Eight years after spending wintry days in Akademgorodok, home to the Soviet (now Russian) Academy of Sciences, where, as a doctoral candidate, I researched Siberian dialects under the tutelage of the director of the Institute of Philology, I found myself in Krasnoyarsk, another Siberian city, lecturing to administrators and teachers at the request of the Siberian Ministry of Education, which hoped to make some radical changes in its educational system. Krasnoyarsk, an industrialized city with a population of one million people, located an hour south of the famous Divnegorsk hydroelectric dam on the Yeneisei River, east of the Ob, and in the northern taiga, contrasted vividly with the 8-block town of Akademgorodok. The people, though, were the same sort of warm, kind, and supportive colleagues, and I was able to establish a working bond that lasted over a period of several years of come-and-go lecturing (and more) there.
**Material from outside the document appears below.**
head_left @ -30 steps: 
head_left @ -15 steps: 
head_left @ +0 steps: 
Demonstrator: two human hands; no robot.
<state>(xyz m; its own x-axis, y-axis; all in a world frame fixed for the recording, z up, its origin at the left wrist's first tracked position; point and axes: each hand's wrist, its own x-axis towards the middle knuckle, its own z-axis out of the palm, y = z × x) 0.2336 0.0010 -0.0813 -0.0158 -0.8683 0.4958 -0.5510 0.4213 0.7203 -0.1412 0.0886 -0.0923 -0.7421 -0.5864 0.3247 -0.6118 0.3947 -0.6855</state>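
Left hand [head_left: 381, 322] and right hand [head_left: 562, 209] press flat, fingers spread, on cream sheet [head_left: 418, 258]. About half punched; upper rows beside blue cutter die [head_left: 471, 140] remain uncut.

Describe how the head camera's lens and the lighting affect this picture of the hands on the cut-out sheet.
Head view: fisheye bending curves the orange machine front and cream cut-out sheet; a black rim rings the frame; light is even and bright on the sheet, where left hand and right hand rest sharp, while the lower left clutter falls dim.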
At one point, I was given a choice of conducting a seminar in Krasnoyarsk, St. Petersburg, or Moscow. I chose Krasnoyarsk, and when I arrived there in the middle of the winter without gloves, having forgotten about the tens-of-degrees-below-zero temperatures, one of my friends who met me at the airport pulled the mittens of her hands and handed them to me, saying, “We knew you would choose Siberia. Your heart is here.”

Of course, she was right — and why not? Any Siberian I know will hand you the mittens off his or her hands in the middle of the winter!
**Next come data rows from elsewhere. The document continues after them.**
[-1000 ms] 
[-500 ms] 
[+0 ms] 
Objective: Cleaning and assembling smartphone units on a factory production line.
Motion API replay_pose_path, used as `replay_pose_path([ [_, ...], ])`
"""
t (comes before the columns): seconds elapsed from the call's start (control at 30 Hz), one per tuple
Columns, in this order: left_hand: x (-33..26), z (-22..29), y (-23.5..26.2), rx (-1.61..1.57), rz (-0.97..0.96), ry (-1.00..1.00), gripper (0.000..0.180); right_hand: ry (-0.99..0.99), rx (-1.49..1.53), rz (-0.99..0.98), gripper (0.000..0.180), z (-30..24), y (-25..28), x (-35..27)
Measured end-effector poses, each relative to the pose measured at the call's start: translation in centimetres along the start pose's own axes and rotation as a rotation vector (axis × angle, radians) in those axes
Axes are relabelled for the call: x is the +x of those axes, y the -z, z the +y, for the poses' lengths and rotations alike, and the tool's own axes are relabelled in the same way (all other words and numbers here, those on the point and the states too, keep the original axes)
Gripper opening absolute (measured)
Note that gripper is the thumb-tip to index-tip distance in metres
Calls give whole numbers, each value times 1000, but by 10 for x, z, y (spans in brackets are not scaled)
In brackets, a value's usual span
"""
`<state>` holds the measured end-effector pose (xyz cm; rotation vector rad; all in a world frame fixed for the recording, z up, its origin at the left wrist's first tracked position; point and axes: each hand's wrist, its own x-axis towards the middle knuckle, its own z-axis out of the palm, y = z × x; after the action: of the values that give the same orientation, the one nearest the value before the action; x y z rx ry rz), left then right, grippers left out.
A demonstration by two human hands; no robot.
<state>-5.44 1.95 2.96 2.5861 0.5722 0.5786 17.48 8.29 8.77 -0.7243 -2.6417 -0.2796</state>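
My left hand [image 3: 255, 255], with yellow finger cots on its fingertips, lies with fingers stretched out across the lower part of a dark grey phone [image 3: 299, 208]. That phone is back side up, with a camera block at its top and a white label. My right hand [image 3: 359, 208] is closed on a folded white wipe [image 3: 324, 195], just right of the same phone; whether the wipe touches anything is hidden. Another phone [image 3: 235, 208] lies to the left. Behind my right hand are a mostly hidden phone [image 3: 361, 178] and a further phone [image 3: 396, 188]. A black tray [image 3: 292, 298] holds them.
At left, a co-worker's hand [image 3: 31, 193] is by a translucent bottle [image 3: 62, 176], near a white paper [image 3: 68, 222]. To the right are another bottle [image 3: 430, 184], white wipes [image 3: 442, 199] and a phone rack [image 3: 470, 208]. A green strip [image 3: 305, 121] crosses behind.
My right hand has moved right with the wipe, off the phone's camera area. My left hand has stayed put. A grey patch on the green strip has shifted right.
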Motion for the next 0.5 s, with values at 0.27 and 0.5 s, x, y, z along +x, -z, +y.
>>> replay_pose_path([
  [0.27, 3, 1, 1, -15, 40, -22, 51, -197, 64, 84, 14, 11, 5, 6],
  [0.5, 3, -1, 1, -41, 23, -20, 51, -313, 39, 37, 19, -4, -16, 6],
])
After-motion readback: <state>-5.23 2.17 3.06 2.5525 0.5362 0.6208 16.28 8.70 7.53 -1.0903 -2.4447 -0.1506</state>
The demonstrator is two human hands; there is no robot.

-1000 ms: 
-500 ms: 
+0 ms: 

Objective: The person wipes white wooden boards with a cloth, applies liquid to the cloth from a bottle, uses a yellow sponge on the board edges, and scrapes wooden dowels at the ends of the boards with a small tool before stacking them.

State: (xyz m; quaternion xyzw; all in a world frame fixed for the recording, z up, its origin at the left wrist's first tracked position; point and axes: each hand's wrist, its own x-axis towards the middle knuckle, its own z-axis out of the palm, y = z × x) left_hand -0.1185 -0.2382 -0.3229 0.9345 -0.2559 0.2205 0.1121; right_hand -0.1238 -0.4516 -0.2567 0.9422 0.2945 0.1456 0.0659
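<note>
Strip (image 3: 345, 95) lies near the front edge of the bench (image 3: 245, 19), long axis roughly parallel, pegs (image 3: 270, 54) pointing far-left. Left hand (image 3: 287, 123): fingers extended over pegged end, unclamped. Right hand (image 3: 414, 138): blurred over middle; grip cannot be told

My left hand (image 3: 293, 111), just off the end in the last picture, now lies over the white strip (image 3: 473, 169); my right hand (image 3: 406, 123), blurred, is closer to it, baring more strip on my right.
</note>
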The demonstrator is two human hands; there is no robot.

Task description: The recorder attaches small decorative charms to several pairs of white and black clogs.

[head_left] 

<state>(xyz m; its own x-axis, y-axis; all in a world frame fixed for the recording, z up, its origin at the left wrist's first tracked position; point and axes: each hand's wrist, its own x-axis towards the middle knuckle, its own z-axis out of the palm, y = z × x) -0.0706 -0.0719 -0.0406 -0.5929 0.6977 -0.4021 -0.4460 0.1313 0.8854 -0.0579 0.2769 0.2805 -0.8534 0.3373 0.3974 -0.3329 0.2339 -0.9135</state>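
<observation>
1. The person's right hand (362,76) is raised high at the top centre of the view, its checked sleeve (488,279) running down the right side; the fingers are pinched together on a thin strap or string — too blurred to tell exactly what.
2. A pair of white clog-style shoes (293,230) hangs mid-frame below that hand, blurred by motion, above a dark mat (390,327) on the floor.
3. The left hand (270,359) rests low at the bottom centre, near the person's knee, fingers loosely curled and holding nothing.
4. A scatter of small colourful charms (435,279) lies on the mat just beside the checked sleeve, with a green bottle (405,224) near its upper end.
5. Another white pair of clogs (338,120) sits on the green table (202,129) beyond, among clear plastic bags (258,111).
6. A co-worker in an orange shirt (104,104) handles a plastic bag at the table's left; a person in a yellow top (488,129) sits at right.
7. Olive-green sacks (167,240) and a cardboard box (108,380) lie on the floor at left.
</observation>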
More frequently than with any other institution in Russia, I worked with Universe School. Headed by Dr. Isak Frumin, now a leader in the Moscow branch of the World Bank and an unusually innovative school principal, Universe School was a K-12 laboratory school for the University of Krasnoyarsk, overseen by the Department of Educational Psychology, where I had upon occasion lectured to the faculty.
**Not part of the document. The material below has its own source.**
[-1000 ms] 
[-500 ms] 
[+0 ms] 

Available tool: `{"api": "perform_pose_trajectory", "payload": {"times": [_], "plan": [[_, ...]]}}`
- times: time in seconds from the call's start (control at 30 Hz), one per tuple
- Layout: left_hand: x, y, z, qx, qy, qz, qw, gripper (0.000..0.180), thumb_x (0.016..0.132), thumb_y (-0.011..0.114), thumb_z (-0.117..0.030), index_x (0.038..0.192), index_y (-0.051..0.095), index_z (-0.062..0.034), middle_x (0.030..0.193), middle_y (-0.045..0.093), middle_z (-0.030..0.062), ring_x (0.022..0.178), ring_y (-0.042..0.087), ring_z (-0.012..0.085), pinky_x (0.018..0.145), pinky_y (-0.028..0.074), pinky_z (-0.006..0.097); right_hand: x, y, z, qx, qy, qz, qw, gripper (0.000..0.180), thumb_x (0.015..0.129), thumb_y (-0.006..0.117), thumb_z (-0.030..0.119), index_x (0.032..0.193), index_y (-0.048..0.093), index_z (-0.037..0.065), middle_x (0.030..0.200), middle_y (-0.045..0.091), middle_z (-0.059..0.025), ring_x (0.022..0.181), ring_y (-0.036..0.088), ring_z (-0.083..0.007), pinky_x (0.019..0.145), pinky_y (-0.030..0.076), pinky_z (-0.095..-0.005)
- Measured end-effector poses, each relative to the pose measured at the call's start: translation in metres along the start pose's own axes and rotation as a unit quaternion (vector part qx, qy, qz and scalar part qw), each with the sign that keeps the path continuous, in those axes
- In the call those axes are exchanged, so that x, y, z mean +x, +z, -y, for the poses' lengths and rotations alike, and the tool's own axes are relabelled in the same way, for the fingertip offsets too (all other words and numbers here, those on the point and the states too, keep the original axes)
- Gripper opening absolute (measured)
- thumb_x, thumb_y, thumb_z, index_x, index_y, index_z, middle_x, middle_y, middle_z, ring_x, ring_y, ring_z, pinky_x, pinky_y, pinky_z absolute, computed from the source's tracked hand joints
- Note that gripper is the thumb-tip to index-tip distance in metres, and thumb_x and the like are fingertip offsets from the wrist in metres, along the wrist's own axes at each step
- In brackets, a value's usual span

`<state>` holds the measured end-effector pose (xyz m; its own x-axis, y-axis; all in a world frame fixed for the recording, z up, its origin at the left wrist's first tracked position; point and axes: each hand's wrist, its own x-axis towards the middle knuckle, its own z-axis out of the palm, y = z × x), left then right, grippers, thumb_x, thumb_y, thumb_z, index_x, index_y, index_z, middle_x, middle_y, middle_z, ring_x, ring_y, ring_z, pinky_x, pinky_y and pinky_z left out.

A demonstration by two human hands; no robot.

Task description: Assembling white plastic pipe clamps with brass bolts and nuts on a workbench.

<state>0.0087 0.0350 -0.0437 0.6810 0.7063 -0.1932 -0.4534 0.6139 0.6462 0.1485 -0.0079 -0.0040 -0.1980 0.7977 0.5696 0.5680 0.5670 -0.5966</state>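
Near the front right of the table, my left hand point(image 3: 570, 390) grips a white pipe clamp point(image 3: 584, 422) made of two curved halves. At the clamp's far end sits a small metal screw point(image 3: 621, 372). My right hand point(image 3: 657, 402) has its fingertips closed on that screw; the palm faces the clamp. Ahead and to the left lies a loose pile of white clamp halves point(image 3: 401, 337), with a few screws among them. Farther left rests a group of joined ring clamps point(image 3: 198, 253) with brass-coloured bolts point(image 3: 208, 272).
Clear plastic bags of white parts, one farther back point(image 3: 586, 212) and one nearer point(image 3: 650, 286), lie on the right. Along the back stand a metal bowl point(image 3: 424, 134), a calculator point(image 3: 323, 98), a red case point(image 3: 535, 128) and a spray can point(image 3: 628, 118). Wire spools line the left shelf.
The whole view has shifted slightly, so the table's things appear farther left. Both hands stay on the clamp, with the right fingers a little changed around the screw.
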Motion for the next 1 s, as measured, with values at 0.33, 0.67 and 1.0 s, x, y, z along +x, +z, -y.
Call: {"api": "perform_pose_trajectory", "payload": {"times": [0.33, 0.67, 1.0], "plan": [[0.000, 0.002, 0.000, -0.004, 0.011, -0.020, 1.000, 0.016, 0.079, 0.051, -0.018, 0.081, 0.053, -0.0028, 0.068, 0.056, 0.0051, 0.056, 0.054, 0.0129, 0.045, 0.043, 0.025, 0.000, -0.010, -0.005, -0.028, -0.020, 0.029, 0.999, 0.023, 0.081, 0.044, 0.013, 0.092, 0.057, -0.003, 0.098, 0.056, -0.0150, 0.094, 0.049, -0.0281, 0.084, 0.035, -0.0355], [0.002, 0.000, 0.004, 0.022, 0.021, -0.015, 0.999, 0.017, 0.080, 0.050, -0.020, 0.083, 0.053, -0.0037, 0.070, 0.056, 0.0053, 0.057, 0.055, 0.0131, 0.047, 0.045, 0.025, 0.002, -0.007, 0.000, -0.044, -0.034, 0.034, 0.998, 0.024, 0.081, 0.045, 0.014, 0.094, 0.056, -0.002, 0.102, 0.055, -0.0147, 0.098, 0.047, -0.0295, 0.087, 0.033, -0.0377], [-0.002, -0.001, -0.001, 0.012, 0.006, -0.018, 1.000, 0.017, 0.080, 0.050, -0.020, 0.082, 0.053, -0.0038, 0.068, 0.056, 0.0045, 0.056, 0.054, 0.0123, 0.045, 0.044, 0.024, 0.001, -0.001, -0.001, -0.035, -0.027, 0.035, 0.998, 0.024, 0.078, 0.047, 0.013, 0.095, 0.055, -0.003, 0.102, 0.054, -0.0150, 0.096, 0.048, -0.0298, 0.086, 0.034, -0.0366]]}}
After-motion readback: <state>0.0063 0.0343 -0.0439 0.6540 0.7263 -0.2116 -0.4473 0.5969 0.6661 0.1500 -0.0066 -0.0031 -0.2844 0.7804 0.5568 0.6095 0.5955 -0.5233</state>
Isak turned out to be a lifesaver. On my first trip to Krasnoyarsk, which I made jointly with a colleague, I ended up in Moscow with two huge boxes of books and handouts for the seminars that a colleague and I were to conduct there. At Domodedovo Airport, the domestic airport serving Siberia and the southern cities of the former Soviet Union, I found to my horror that nowhere did I have my ticket to Krasnoyarsk. It had either been left at the counter when I checked in for the Moscow flight in London or I had forgotten it at home. Computerization of ticketing was not a feature of airlines in Moscow at the time. Since I had no way to prove I had a ticket, I would have to purchase a new ticket, as well as pay overweight charges for the books. The total amount was high. My colleague and I put our resources together. It was enough either to purchase a round-trip ticket or to pay for the books and purchase a one-way ticket. My colleague wanted to leave the books behind. I was comfortable with taking my chances on being able to get out of Siberia. I chose the second option. We took the books, and I went to Siberia on a one-way ticket.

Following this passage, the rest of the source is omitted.